#### WHAT YOU ARE ASKED TO DO:
Everything in the listing below needs to be retyped exactly.
Start of Block
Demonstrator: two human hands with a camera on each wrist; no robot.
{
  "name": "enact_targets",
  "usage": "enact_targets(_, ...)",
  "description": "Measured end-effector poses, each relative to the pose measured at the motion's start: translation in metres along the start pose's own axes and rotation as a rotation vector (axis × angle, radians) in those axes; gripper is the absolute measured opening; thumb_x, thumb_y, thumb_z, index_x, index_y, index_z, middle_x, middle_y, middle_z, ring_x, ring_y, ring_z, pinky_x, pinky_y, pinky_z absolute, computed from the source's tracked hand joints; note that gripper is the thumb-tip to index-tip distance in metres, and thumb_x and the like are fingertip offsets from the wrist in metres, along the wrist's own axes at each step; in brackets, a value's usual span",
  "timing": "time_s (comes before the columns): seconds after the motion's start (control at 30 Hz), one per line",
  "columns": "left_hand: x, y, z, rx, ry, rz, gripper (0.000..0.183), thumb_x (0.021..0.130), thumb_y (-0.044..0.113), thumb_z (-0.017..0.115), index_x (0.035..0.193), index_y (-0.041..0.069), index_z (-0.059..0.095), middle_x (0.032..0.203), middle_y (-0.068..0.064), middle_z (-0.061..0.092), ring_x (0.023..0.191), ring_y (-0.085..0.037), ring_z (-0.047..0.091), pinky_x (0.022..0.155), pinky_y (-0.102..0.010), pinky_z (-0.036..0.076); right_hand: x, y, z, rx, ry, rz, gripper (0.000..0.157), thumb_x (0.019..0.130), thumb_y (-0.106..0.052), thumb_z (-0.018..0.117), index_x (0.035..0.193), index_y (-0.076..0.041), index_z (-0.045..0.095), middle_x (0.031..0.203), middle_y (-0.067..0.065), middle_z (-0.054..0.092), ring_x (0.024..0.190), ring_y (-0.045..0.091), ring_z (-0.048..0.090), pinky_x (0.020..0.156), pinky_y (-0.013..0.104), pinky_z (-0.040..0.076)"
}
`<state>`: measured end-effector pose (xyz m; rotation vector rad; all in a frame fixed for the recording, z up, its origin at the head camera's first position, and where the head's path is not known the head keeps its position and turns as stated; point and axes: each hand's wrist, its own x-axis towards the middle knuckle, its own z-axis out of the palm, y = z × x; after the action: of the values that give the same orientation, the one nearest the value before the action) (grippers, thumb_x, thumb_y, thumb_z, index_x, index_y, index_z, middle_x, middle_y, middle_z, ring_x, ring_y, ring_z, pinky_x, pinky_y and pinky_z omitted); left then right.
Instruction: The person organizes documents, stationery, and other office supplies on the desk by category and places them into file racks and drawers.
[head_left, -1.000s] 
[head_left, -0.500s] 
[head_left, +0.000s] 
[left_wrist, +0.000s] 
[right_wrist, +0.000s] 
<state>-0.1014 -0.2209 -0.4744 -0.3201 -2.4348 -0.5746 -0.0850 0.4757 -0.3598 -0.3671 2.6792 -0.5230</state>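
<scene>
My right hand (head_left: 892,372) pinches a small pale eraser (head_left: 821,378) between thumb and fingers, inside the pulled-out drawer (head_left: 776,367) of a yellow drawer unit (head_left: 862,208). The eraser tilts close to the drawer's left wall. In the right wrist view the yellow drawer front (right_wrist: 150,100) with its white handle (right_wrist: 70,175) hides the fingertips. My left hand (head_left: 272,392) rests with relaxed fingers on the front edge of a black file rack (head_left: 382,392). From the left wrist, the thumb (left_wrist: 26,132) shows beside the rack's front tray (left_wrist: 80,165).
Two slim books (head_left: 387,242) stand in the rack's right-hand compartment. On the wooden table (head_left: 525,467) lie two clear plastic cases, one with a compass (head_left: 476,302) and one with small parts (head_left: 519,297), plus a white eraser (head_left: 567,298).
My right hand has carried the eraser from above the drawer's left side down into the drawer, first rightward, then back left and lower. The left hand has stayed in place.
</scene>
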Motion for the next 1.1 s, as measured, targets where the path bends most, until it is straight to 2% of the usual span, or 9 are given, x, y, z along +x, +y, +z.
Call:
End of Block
#### RESPONSE FOR THIS EXERCISE:
Demonstrator: two human hands with a camera on each wrist; no robot.
{
  "name": "enact_targets",
  "usage": "enact_targets(_, ...)",
  "description": "Measured end-effector poses, each relative to the pose measured at the motion's start: translation in metres along the start pose's own axes and rotation as a rotation vector (axis × angle, radians) in those axes; gripper is the absolute measured opening; thumb_x, thumb_y, thumb_z, index_x, index_y, index_z, middle_x, middle_y, middle_z, ring_x, ring_y, ring_z, pinky_x, pinky_y, pinky_z absolute, computed from the source's tracked hand joints; note that gripper is the thumb-tip to index-tip distance in metres, and thumb_x and the like are fingertip offsets from the wrist in metres, along the wrist's own axes at each step; in brackets, a value's usual span",
  "timing": "time_s (comes before the columns): seconds after the motion's start (control at 30 Hz), one per line",
  "columns": "left_hand: x, y, z, rx, ry, rz, gripper (0.000..0.183), thumb_x (0.021..0.130), thumb_y (-0.044..0.113), thumb_z (-0.017..0.115), index_x (0.035..0.193), index_y (-0.041..0.069), index_z (-0.059..0.095), middle_x (0.032..0.203), middle_y (-0.068..0.064), middle_z (-0.061..0.092), ring_x (0.023..0.191), ring_y (-0.085..0.037), ring_z (-0.047..0.091), pinky_x (0.022..0.155), pinky_y (-0.102..0.010), pinky_z (-0.036..0.076); right_hand: x, y, z, rx, ry, rz, gripper (0.000..0.157), thumb_x (0.019..0.130), thumb_y (-0.106..0.052), thumb_z (-0.018..0.117), index_x (0.035..0.193), index_y (-0.076..0.041), index_z (-0.045..0.095), middle_x (0.031..0.203), middle_y (-0.067..0.065), middle_z (-0.054..0.092), ring_x (0.024..0.190), ring_y (-0.045..0.091), ring_z (-0.048..0.090), pinky_x (0.020..0.156), pinky_y (-0.013..0.104), pinky_z (-0.040..0.076)"
}
`<state>`: measured end-effector pose (xyz m; rotation vector rad; all in a frame fixed for the recording, z up, its origin at the head camera's first position, and where the head's path is not known the head keeps its position and turns as stated; point and axes: each hand's wrist, its own x-axis towards the middle knuckle, its own z-axis out of the palm, y = z × x; after the action: of the values that give the same orientation, the one nearest the value before the action) (grippers, thumb_x, thumb_y, thumb_z, index_x, index_y, index_z, middle_x, middle_y, middle_z, ring_x, ring_y, ring_z, pinky_x, pinky_y and pinky_z omitted); left then right.
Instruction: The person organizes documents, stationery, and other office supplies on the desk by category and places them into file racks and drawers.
[head_left, -1.000s] 
[head_left, -0.500s] 
[head_left, +0.000s] 
[left_wrist, +0.000s] 
[right_wrist, +0.000s] 
<state>-0.1014 -0.2209 -0.4744 -0.3201 -2.4348 -0.5746 -0.0850 0.4757 -0.3598 -0.3671 2.6792 -0.5230</state>
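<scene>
My right hand (head_left: 892,372) pinches a small pale eraser (head_left: 821,378) between thumb and fingers, inside the pulled-out drawer (head_left: 776,367) of a yellow drawer unit (head_left: 862,208). The eraser tilts close to the drawer's left wall. In the right wrist view the yellow drawer front (right_wrist: 150,100) with its white handle (right_wrist: 70,175) hides the fingertips. My left hand (head_left: 272,392) rests with relaxed fingers on the front edge of a black file rack (head_left: 382,392). From the left wrist, the thumb (left_wrist: 26,132) shows beside the rack's front tray (left_wrist: 80,165).
Two slim books (head_left: 387,242) stand in the rack's right-hand compartment. On the wooden table (head_left: 525,467) lie two clear plastic cases, one with a compass (head_left: 476,302) and one with small parts (head_left: 519,297), plus a white eraser (head_left: 567,298).
My right hand has carried the eraser from above the drawer's left side down into the drawer, first rightward, then back left and lower. The left hand has stayed in place.
</scene>
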Motion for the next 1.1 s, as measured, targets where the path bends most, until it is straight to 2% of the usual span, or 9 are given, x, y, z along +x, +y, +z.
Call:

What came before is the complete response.